White Lightning (Joseph Sargent 1973)
I like Burt Reynolds movies. There I said it. There are actually two unpleasant things about this movie. The first (and originally the only one I planned to point out) is right at the beginning. While the opening credits roll, Sheriff J.C. Connors (Ned Beatty) murders a young couple. He and a henchman tow a canoe into the swamp. The victims are tied in the canoe which is full of cinder blocks. He then blows a hole in the canoe with a shotgun. They struggle as it sinks, and the bad guys paddle away.
It’s a simple scene. No gore. But it’s one of the most chilling things I’ve ever seen. I feel kind of the same way when the rednecks kill Dennis Hopper and Peter Fonda in Easy Rider, and the hippy kills Robert Blake in Electra Glide In Blue.
The second thing I didn’t realize until I revisited White Lightning. There’s a Michael Shea story called “Fat Face.” For reasons I can’t adequately explain, when I think of the character Fat Face, I picture a cross between Sheriff Connors and Butterball from Hellraiser.
Lene Lovich, New Toy (1981)
If “New Toy” sounds like something you’ve heard before, you may be a Thomas Dolby fan. He wrote it a few years before “Hyperactive.” I saw this video one morning just before I ran out to catch the bus to school. I was shaken up until some time after lunch. There isn’t anything visually that’s all that disturbing except maybe one image around 1:51 that looks like it could have come out of Blair Witch Project (if you found that dismaying which I sadly did not). The worst part is right near the end with Lovich repeating, “New toy!”
It’s the voice. I don’t know if there is a particular pitch or timbre or whatever that has this effect on me, but it happens with alarming frequency. Segments of The Shining and A Clockwork Orange have me convinced that Kubrick was kind of a sadist. Judge Doom’s death in Who Framed Roger Rabbit? is no picnic either, and the whole “Help me!” thing in The Fly freaks me out completely.
Sunset Boulevard (Billy Wilder, 1950)
I know. Some folks would classify this as Grande Dame Guignol. I wouldn’t. A forerunner of the subgenre certainly, but to me not quite a horror movie. The “ready for my close up” scene is iconic, but I would point out a couple of Lovecraftian stories that make it even weirder. First is Caitlín R. Kiernan’s “Pickman’s Other Model (1929).” It features Vera Endecott, a silent movie actress described as “a woman whose loveliness might merely be a glamour concealing some truer, feral face,” and compared to such contemporaries as Musidora, Theda Bara, and Pola Negri.

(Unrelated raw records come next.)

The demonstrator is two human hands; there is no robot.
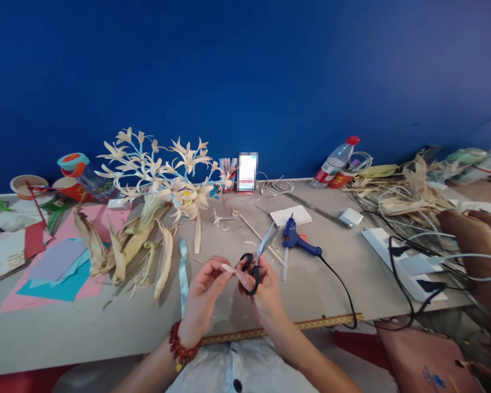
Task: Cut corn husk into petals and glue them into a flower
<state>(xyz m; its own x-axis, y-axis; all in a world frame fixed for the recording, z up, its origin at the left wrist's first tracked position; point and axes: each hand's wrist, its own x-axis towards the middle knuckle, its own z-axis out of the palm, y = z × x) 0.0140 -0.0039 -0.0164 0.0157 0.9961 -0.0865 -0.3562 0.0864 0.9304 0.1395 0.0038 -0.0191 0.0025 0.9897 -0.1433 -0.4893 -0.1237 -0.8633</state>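
Observation:
Near the table's front edge, my left hand (207, 289) pinches a small pale husk piece (228, 268) between thumb and fingers. Close on its right, my right hand (262, 284) holds black-handled scissors (264, 243), their blades pointing up and away; its thumb and fingertips are near the husk piece's right end. Beyond my hands, a thin wooden stick (265, 243) lies on the table. A blue glue gun (300, 240) rests to the right of the scissors. Behind my left hand are corn husks (137, 240) and a pale blue ribbon (183, 275).
Husk flowers on blue stems (188, 188) stand at the back left, near a phone (247, 173). Coloured paper (61, 273) lies left. A bottle (333, 164), a power strip (401, 265) with cables and another person's hands (470, 234) are at right. A blue wall (245, 71) rises behind.

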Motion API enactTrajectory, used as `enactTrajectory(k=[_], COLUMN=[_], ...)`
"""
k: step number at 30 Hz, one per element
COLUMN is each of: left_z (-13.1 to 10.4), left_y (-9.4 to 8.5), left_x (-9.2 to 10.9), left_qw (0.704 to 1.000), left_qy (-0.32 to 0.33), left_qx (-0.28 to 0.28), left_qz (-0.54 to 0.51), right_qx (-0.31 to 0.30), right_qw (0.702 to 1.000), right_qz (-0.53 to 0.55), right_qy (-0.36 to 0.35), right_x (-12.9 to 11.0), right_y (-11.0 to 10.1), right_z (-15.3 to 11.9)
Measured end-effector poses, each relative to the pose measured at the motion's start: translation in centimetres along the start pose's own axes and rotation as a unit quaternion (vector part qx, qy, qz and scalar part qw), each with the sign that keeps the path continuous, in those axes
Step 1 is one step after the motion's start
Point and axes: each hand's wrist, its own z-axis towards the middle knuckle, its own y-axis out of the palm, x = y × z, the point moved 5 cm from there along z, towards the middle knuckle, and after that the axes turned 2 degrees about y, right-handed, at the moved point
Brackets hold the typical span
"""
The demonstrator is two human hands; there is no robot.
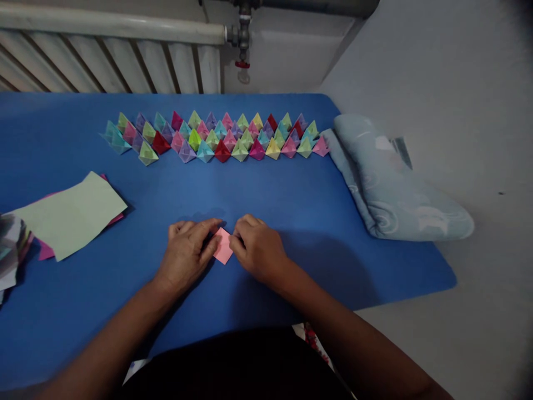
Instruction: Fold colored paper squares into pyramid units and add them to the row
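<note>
A small pink paper square (224, 248), turned corner-down like a diamond, lies on the blue table (175, 194) between my two hands. My left hand (189, 250) has its thumb and fingers closed on the paper's left edge. On the right edge, the curled fingers and thumb of my right hand (256, 244) grip the same paper. My fingertips hide both side corners and part of its upper edge. Beyond my hands, several folded paper pieces (222, 151) in many colours stand in rows.
Green and pink paper sheets (79, 216) lie on the left, beside a crumpled pile (10, 250) at the frame edge. A folded pale blue cloth (387, 183) rests over the table's right edge. A radiator (112, 28) and pipe valve (244, 39) are behind.
</note>
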Motion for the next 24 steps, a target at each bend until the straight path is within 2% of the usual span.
enactTrajectory(k=[4, 16, 21, 24], left_z=[0.16, 0.29, 0.29, 0.29], left_y=[0.02, 0.26, 0.37, 0.28], left_x=[-0.06, -0.44, -0.38, 0.05], left_qw=[1.0, 0.998, 0.999, 0.999], left_qy=[-0.028, -0.054, -0.038, 0.002], left_qx=[-0.006, -0.003, 0.011, 0.026], left_qz=[-0.012, -0.032, -0.02, 0.023], right_qx=[0.005, 0.013, 0.022, 0.029], right_qw=[1.0, 1.0, 1.0, 0.999], right_qz=[-0.004, -0.02, -0.019, -0.022], right_qy=[0.007, -0.002, -0.01, -0.011], right_x=[-0.02, -0.03, -0.01, 0.03], right_y=[-0.05, 0.03, -0.01, -0.02], right_z=[0.02, 0.05, 0.11, 0.08])
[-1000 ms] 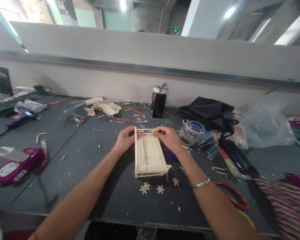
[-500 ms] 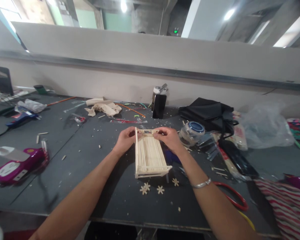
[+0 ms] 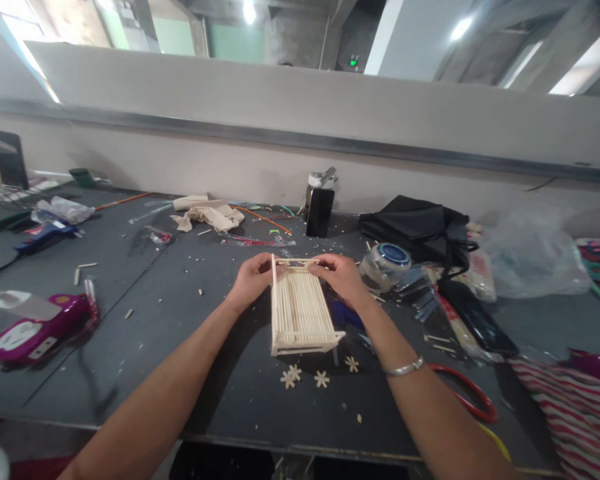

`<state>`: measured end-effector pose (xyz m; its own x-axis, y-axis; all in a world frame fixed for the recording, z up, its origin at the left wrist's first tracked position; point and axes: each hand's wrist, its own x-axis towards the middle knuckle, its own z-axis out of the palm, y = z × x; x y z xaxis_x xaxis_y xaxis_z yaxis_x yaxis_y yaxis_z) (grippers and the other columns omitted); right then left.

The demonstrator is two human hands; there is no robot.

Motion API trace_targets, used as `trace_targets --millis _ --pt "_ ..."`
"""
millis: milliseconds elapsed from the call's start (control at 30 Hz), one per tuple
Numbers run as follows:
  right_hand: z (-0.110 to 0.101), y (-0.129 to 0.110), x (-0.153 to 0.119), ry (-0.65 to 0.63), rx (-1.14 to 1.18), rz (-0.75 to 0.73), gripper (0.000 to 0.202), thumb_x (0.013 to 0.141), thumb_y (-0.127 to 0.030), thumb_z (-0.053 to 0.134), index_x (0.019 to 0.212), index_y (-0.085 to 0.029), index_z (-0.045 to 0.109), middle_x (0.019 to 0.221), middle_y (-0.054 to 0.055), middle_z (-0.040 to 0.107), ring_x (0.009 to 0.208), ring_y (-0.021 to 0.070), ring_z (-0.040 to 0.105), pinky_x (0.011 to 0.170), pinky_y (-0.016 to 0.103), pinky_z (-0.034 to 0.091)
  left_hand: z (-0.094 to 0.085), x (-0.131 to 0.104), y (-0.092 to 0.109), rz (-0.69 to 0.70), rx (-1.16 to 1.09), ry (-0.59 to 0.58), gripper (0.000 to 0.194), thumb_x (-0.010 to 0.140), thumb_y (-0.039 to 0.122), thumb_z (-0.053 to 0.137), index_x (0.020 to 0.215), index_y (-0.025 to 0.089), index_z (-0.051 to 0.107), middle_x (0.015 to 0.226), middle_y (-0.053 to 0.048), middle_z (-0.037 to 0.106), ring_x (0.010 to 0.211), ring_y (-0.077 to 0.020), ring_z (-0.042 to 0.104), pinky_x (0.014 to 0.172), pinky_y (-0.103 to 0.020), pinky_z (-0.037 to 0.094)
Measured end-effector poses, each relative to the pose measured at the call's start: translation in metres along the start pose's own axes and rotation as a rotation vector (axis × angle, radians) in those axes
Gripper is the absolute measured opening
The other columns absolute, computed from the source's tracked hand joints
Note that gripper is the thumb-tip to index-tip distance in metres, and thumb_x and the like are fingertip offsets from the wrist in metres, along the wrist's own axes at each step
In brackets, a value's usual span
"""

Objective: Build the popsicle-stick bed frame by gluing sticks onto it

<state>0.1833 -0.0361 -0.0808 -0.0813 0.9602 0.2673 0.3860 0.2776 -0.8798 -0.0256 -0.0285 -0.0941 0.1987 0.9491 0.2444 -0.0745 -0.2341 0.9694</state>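
Dark worktable [image 3: 170, 313] below L hand [image 3: 253, 280] and R hand [image 3: 339, 275]; pale partition [image 3: 205, 93] well fwd. Grip, both: narrow, holding far-end corners of stick frame [image 3: 303, 307], btwn hands, near end viewer-side; table contact unclear. Stick stars [image 3: 321, 379]: viewer-side of hands, near frame. Clear blue-lidded jar [image 3: 377, 273]: immed. R of R hand. Black bag [image 3: 413, 223]: fwd & R of same. Upright phone [image 3: 320, 215]: fwd of hands.

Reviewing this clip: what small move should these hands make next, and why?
Probably lift the right hand off the stick frame and pick up a star-shaped piece, leaving the left hand to steady the frame: both hands are at its far end, while several such pieces lie loose on the table by its near end.
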Motion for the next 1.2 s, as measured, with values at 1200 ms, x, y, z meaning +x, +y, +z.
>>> trace_targets --millis 1200 --pt "-0.004 -0.005 -0.003 0.003 0.184 -0.018 0.027 0.077 -0.041 0.062 0.094 -0.021 0.07 0.094 0.004 0.071 0.086 0.0201 0.064 0.072 0.032 0.052 -0.004 -0.007 0.013 -0.09 -0.122 -0.056 0.028 0.063 0.027 0.072 0.087 0.013 0.066 0.081 -0.004 0.068 0.075 -0.017 0.06 0.073 -0.027 0.044"
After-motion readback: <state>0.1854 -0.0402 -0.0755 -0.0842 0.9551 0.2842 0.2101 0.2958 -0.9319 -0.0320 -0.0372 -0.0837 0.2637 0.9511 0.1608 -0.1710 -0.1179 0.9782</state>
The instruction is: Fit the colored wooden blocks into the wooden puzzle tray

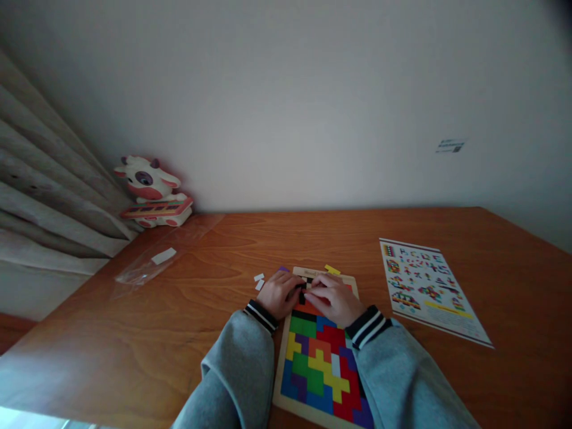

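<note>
A wooden tray [277, 398] filled with colourful block pieces lies on the table in front of me. Over its far end, my left hand [280, 293] and my right hand [335, 298] nearly meet, fingers bent and pressed together. Whatever they hold between the fingertips is too small to make out. Dark gaps show under the fingertips. A yellow piece [332, 270] lies at the tray's far edge, and a purple piece [283, 269] sits just beyond my left hand. Two small white pieces [259, 277] rest left of that hand.
A printed pattern sheet [429, 286] lies on the right of the brown table [214, 339]. Clear plastic wrap [145, 271] with a white label is at the left. A cow toy [149, 190] stands at the back left beside a curtain [49, 185].
</note>
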`<state>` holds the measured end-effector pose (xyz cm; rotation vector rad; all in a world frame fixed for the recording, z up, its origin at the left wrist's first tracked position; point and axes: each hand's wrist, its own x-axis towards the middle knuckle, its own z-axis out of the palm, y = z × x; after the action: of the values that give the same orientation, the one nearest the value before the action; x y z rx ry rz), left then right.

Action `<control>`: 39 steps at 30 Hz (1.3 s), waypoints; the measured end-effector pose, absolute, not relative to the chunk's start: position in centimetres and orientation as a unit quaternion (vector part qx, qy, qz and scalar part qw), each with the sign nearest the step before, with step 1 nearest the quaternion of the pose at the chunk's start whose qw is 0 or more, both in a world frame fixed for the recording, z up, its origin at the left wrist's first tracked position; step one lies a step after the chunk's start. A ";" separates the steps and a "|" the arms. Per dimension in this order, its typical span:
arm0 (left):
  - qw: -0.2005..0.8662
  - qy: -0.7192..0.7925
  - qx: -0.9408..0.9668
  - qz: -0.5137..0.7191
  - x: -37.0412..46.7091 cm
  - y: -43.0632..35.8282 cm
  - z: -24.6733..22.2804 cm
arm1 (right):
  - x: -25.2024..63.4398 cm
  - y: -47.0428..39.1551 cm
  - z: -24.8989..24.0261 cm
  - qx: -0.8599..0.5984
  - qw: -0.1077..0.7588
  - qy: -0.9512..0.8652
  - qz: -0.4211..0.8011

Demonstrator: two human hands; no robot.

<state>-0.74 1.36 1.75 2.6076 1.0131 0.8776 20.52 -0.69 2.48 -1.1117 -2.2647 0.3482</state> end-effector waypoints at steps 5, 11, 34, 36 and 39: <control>0.104 0.339 0.887 0.294 -0.7 1.1 2.2 | 23.2 0.7 2.1 -0.494 0.375 -0.775 0.127; 0.099 0.339 0.888 0.293 -0.8 1.3 1.7 | 25.2 1.4 0.8 -0.530 0.372 -0.756 0.100; 0.116 0.316 0.890 0.308 -0.3 1.0 1.8 | 24.3 0.8 0.8 -0.504 0.346 -0.785 0.097; 0.114 0.293 0.899 0.305 -0.3 1.0 1.8 | 24.3 0.8 0.9 -0.505 0.348 -0.784 0.099; 0.104 0.295 0.902 0.297 -0.4 1.0 1.8 | 24.3 0.7 0.9 -0.497 0.348 -0.789 0.096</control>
<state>-0.42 1.00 1.85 2.6616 0.8701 0.8746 24.26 0.71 0.92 -1.2901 -2.0463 0.2486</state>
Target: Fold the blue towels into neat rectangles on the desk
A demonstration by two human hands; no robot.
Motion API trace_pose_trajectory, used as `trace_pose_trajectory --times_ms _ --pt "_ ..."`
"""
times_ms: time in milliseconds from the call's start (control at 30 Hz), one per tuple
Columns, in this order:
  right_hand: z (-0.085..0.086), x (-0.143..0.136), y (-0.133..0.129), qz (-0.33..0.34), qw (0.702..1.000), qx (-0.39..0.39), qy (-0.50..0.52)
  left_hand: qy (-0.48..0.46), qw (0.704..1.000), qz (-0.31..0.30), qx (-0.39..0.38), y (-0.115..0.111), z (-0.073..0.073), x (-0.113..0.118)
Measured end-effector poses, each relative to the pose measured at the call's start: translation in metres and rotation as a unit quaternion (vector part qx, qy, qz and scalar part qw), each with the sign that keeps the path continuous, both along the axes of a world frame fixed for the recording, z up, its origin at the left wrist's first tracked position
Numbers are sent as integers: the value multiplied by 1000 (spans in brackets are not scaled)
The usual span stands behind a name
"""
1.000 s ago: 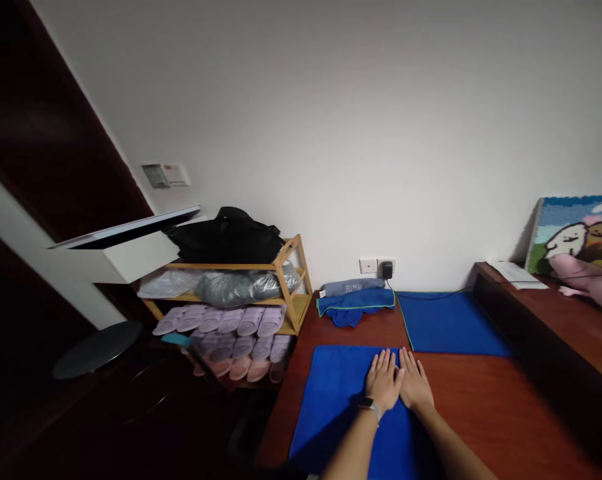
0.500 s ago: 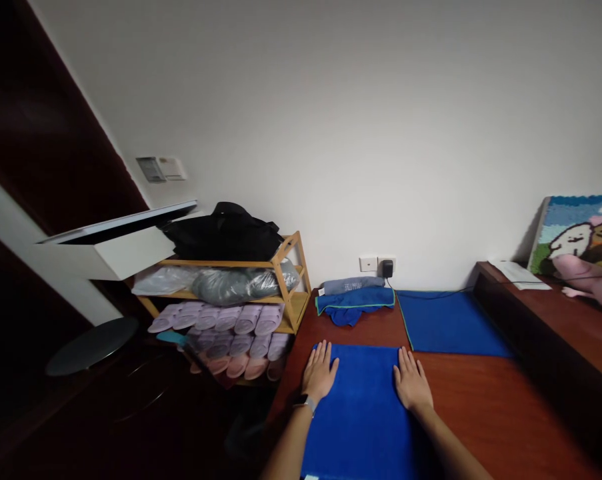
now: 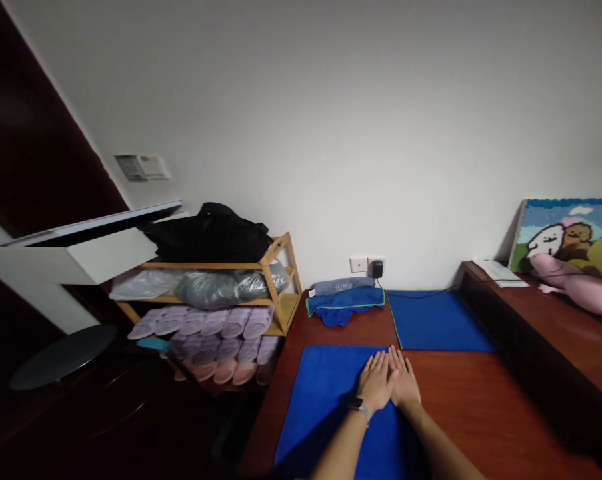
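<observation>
A blue towel (image 3: 323, 393) lies spread on the reddish-brown wooden table (image 3: 481, 393) in front of me. My left hand (image 3: 377, 381), with a watch (image 3: 359, 405) on its wrist, rests flat on the towel towards its right side. Beside it, touching it, my right hand (image 3: 403, 379) lies flat along the towel's far right part. The fingers of both hands are stretched out and point away from me. Neither hand grips anything.
Behind the towel lie a crumpled blue cloth (image 3: 345, 302) and another flat blue towel (image 3: 438, 320). A charger (image 3: 377, 269) is plugged into the wall. Left stands a wooden rack (image 3: 275, 287) with slippers (image 3: 233, 322) and a black bag (image 3: 211, 233). A raised ledge (image 3: 555, 313) borders the right.
My left hand has moved right across the towel, from its left edge to beside my right hand. The right hand stays near the right edge. The view has shifted slightly to the right.
</observation>
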State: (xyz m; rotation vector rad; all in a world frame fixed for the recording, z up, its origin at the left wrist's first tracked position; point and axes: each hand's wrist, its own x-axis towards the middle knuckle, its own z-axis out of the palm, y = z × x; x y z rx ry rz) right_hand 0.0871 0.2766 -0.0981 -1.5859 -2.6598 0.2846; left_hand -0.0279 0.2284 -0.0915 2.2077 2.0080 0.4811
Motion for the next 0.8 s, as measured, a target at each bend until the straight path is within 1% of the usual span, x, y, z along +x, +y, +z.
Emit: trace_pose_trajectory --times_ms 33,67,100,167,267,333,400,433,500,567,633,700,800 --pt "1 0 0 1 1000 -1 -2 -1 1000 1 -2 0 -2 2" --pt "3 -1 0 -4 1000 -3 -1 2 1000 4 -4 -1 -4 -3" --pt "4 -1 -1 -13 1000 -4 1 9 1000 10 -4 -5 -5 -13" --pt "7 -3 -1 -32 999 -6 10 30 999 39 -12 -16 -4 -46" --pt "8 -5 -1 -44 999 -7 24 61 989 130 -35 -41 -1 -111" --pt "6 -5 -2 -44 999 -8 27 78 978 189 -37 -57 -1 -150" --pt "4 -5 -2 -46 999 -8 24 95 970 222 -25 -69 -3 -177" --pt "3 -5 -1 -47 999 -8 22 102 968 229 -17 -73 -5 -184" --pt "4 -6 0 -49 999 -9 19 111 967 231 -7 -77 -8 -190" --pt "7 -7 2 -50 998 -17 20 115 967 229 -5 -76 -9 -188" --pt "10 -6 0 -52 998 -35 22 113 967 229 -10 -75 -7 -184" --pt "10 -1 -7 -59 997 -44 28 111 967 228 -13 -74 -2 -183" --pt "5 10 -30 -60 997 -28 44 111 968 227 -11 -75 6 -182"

There’s also “the Innsmouth look” which Lovecraft details at length in “The Shadow Over Innsmouth” and Brian McNaughton deals with in “The Doom That Came To Innsmouth.” McNaughton’s narrator describes how his grandmother “was always claiming famous people as ‘really one of us,’ Gloria Swanson and Edward G. Robinson, for instance.”
Put all that together then watch Gloria Swanson creep toward the camera and into your nightmares—right behind the kid from “Close (To The Edit).” Probably holding a meat cleaver.